BAE Systems shares, which opened higher, were down 1.5% in early morning trading.

The company is trying to secure additional Typhoon orders beyond an agreement with Qatar for 24 of the planes. Mr. Woodburn said opportunities for additional deals are as good as they've been in a number of years. BAE Systems is chasing a follow-on order of Typhoons from Saudi Arabia and also hopes to win a deal for the plane in Belgium and Malaysia. Mr. Woodburn wouldn't address specific campaigns.

BAE Systems is trying to secure additional Typhoon orders beyond an agreement with Qatar for 24 of the planes.

Qatar, in addition to the Typhoon fighter planes, also is in talks with the U.K. to buy nine Hawk trainer planes. BAE Systems Chief Financial Officer Peter Lynas said those would provide some upside to orders in 2018, though sales and profit wouldn't materialize until later.

The British government this week also announced plans for a new combat air strategy to examine what equipment it may need to replace the Typhoon, which should remain in service until 2040. Mr. Woodburn welcomed the review, without signaling what outcome the company may advocate.

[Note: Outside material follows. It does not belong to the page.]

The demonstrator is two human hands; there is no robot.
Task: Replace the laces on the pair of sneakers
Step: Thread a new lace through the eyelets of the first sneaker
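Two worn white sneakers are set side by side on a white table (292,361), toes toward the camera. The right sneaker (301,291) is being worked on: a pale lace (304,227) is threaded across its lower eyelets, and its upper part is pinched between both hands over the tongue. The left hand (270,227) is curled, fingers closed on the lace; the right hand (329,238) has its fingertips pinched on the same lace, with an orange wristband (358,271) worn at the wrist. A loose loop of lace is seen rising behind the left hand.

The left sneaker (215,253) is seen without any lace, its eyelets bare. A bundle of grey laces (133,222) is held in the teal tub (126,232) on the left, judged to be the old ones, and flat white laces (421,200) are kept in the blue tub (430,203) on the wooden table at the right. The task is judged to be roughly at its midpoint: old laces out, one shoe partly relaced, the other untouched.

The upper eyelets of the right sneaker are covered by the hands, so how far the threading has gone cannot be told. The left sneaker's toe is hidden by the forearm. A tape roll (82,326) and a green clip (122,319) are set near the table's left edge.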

BAE Systems said it was embarking this year on an effort to revamp its supply chain to cut cost. Mr. Lynas said the company was cutting the number of suppliers it uses to increase bulk purchases to win discounts.

 

Write to Robert Wall at robert.wall@wsj.com

 

(END) Dow Jones Newswires

February 22, 2018 04:03 ET (09:03 GMT)

Copyright (c) 2018 Dow Jones & Company, Inc.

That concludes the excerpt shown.